For those of you interested in the Kansas City, MO certification sessions on Oct. 9 or 10th, or the Charleston, SC class on Oct. 1st, I will be sending out applications this week. Please e-mail me to get on my mailing list, firstname.lastname@example.org . Applications will be accepted starting on the 20th of August, NO EARLY APPLICATIONS ACCEPTED! I know you want in, but to be fair everyone gets an equal opportunity to enroll. Remember, you must be a teacher, store owner, or designer to attend.
Yesterday I went over the negatives of using pencil FIRST, then coloring with Copics. In general it doesn't work very well. The line gets blurred, the pencil gets into your marker tip, and the pencil muddies up your color.
Q. So how should we use pencils with Copic markers?
A. Use them after you put a base color with the markers.
Colored Pencils and Copic markers
A lot more people have colored pencils than Copics. Many people who start using Copic markers are moving from colored pencils into markers so it's natural to use what you're comfortable with together with a new medium. Colored pencils have some weaknesses that markers fill in, and markers have some weaknesses that the colored pencils compensate for as well.
Every day thousands of people use Copic markers with colored pencils, but they're using them after they put a base color of marker.
For many people the reason they use pencils with markers falls into one of these categories:
1. More comfortable blending colored pencils than markers. A lot of beginners have more experience blending colored pencils, so they find it easier to get smooth blends with pencil before they learn to blend or have enough colors to blend with markers.

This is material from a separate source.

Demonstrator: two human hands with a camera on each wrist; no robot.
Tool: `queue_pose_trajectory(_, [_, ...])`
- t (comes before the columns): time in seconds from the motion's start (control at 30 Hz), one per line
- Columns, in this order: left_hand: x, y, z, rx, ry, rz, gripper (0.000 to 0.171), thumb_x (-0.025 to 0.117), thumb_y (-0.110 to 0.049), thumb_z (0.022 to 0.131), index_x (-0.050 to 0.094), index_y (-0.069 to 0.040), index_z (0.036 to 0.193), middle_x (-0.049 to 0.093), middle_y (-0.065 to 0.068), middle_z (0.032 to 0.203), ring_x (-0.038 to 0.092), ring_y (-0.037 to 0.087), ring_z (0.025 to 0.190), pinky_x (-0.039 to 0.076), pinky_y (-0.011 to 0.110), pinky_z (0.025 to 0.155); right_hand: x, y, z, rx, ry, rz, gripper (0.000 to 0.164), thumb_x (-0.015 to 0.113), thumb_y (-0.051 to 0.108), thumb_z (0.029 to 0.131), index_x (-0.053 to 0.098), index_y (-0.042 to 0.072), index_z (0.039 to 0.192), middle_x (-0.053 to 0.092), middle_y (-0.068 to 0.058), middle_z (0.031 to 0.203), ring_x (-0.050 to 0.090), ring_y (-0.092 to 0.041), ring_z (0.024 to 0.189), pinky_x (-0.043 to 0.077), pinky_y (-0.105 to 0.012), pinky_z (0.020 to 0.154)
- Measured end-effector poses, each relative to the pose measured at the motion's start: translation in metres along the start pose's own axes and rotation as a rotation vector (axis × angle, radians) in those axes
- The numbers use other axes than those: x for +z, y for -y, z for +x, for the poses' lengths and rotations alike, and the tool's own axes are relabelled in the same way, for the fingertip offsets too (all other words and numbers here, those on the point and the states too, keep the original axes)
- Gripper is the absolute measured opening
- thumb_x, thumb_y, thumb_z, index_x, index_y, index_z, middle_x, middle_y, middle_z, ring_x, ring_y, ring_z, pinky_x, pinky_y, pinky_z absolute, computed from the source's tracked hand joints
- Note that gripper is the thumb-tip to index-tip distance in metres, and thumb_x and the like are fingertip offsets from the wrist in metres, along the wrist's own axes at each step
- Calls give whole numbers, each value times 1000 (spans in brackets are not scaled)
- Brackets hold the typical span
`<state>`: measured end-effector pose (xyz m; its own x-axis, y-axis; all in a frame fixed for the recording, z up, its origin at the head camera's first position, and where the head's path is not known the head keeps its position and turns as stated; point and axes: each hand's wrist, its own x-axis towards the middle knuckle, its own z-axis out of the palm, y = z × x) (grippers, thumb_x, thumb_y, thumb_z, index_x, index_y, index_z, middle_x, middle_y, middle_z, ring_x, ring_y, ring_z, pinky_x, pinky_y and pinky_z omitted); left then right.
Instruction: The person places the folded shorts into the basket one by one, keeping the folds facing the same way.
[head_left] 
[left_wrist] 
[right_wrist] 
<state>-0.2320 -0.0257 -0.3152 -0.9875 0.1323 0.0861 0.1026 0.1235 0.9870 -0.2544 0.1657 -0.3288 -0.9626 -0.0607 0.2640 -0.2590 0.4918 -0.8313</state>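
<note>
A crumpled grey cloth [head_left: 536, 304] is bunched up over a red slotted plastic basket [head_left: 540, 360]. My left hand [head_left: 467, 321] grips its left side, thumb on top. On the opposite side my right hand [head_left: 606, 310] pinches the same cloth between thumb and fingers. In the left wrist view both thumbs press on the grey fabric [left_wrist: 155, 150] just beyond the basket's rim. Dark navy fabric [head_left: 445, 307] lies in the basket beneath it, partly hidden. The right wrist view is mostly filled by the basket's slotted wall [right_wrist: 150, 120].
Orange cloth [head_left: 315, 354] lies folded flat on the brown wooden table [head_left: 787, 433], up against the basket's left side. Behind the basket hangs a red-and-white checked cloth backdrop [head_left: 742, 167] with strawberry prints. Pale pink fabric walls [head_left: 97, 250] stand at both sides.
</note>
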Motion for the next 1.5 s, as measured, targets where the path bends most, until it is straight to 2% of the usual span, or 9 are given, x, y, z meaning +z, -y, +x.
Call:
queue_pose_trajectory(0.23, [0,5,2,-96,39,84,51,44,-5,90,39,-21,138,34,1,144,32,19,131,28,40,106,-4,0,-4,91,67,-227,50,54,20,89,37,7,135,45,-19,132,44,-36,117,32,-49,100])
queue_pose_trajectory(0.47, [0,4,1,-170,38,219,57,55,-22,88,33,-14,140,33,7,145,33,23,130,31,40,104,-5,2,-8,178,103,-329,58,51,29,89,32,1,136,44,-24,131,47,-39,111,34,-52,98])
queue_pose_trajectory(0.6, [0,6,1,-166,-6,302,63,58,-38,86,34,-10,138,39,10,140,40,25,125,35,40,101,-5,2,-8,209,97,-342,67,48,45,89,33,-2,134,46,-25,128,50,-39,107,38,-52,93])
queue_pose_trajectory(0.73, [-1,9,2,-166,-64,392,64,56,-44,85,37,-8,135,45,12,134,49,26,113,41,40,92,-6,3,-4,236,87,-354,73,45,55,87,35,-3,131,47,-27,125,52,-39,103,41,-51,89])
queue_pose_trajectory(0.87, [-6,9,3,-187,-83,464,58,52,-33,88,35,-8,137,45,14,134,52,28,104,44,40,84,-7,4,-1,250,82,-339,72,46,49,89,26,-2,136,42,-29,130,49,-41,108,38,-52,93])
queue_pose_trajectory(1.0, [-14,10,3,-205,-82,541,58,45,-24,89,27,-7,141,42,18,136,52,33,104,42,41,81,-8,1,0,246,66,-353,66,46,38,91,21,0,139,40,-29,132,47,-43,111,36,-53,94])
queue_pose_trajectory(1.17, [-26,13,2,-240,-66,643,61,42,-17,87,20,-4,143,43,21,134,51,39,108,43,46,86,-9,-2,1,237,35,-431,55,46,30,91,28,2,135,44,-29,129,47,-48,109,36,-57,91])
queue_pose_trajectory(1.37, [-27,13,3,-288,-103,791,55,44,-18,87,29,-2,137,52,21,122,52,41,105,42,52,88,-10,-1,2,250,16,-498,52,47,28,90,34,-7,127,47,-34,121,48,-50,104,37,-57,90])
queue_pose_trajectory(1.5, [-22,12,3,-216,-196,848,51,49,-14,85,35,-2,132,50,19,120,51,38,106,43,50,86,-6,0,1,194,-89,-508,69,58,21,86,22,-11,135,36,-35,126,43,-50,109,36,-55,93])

2. Paper type isn't as important. If you're just doing a quick base coat of marker then adding colored pencil over the top your paper type doesn't have to be too fancy. If you're working on marker papers or on coated papers then this is a great way to go. Copic makes a special paper, the PM pads. These are Pastel/marker papers that are very thin, coated so they don't bleed, but they have a bit of roughness to them so you can use pastels or colored pencils with your marker renderings.
3. Pencils add texture. People who use colored pencil don't like the fact that colored pencils are using just the top layer of paper fibers and give an uneven blend, or you can see the white of the paper underneath. By using a smooth layer of Copic marker first the white of the paper is filled in, now you can layer on the colored pencil and add texture to the smooth marker.
4. If you only have a few Copics, pencils give you a larger color range. Since you're using the markers as a base layer you can layer on lots of colored pencil colors and it will feel like you have more marker colors than you really do.
5. With pencils you can put light over dark. In many marker-rendering classes at art schools, a tool that goes right with the markers is a white colored pencil. You can add highlights back in with a colored pencil where using opaque white would be too harsh.
6. It's easier to get fine, crisp lines with colored pencils. If you have a tiny, thin line you need to draw the pencil works great because it's not seeping into the paper fibers and pencil comes in so many colors. You'd have to use a fine inking pen to get crisp lines otherwise, and inking pens don't come in as many colors as do pencils.
As you can see, there are many benefits of using pencils with markers, just remember to use the pencils after you're done with your marker layers. Colored pencils are waxy, and the wax is worse than just plain graphite when it comes to clogging and discoloring your marker tips. Just to be thorough, I tested putting colored pencil down first then going over it with an old blender marker. Good thing I used an old tip because it really ruined it. No matter how quickly I scribbled to clean off my tip it was stained badly. Sure, it blended a little bit, smoothed a little bit, but it wasn't worth ruining a good marker tip over.
I don't use colored pencils as often as I should, since it's annoying to keep a good sharp point and that's another tool I'd have to carry around. However, they do give a nice texture, as you can see from this final drawing I did of my tape dispenser. I didn't need as many colors, since much of the shading I did with pencils (I used the blender only on the transparent tape area). It has a matte finish, not shiny or smooth, so the colored pencils help accent the roughness. If I wanted it smooth, I would have colored it entirely with Copics. Also, the highlights from using the white pencil are much softer than if I were using Opaque White.